Grunnleggende konsepter
A novel Graph Transformer Neural Network (GTNN) algorithm is proposed for efficient event-based motion segmentation without requiring prior knowledge about the scene geometry or camera motion.
Sammendrag
The proposed framework consists of two key components:
- Graph Transformer Neural Network (GTNN) Algorithm for Event-based Motion Segmentation:
- GTNN processes raw event streams as 3D graphs, capturing the spatiotemporal correlations between events through a series of nonlinear transformations.
- Based on these correlations, GTNN classifies events into those belonging to moving objects (foreground) or the static background, without any prior knowledge about the scene or camera motion.

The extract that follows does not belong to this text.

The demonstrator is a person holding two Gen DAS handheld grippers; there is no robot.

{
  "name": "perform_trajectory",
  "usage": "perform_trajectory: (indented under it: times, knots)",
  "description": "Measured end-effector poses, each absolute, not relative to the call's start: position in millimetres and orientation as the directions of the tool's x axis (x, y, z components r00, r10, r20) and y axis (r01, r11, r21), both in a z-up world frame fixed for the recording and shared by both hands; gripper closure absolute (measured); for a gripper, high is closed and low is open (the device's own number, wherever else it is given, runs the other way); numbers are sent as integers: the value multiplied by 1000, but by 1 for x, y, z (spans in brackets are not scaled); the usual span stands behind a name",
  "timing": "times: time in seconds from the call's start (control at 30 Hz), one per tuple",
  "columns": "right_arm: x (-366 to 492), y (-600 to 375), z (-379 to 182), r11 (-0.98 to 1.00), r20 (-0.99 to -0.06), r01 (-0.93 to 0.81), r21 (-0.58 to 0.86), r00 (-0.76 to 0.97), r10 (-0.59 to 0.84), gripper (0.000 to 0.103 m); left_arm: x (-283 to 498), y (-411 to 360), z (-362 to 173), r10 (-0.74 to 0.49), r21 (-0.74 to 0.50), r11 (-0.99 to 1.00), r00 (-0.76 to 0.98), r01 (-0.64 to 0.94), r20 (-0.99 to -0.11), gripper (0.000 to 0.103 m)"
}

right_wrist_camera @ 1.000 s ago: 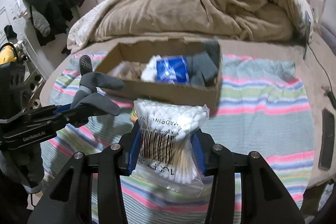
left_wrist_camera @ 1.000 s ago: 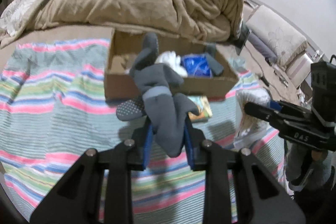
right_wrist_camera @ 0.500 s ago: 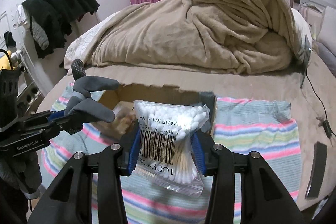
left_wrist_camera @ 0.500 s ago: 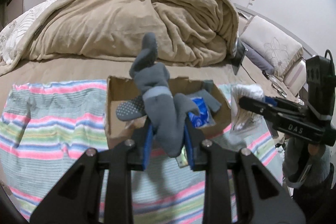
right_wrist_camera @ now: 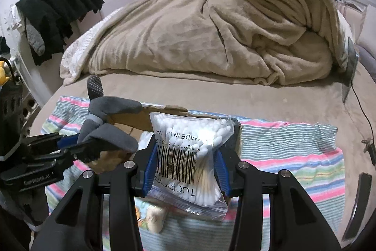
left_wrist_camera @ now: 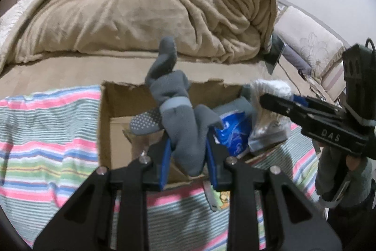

- GTNN utilizes a point transformer layer, transition down and up modules to effectively encode and decode the 3D event graphs.
- An effective training scheme is proposed to facilitate efficient training on extensive datasets, leading to faster convergence and improved performance.
- Dynamic Object Mask-aware Event Labeling (DOMEL) Approach:
- DOMEL is an offline approach to generate approximate ground-truth labels for event-based motion segmentation datasets.
- It leverages the high temporal resolution of event data and the spatial information from corresponding grayscale frames to accurately label events as foreground (moving objects) or background.
- DOMEL is used to label a new Event-based Motion Segmentation (EMS-DOMEL) dataset, which is released for further research and benchmarking.
Extensive experiments on publicly available datasets and the new EMS-DOMEL dataset demonstrate that the proposed GTNN algorithm outperforms state-of-the-art event-based motion segmentation approaches in terms of segmentation accuracy (IoU%) and detection rate (DR%), especially in the presence of dynamic backgrounds, varying motion patterns, and multiple moving objects of different sizes and velocities.
Statistikk
The proposed GTNN algorithm achieves an average increase of 9.4% in motion segmentation accuracy (IoU%) and 4.5% in detection rate (DR%) compared to state-of-the-art methods.
The EMS-DOMEL dataset contains event sequences captured using DAVIS346c and DVXplorer cameras, with varying numbers of dynamic objects (1-4) and corresponding event counts for foreground (dynamic object events) and background (camera motion events).
Sitater
"Neuromorphic vision sensors are tailored for motion perception due to their asynchronous nature, high temporal resolution, and reduced power consumption."
"Transformers have been recently used for event-based applications and have demonstrated outstanding performance in processing event streams for event-denoising, object detection, and action and gesture recognition."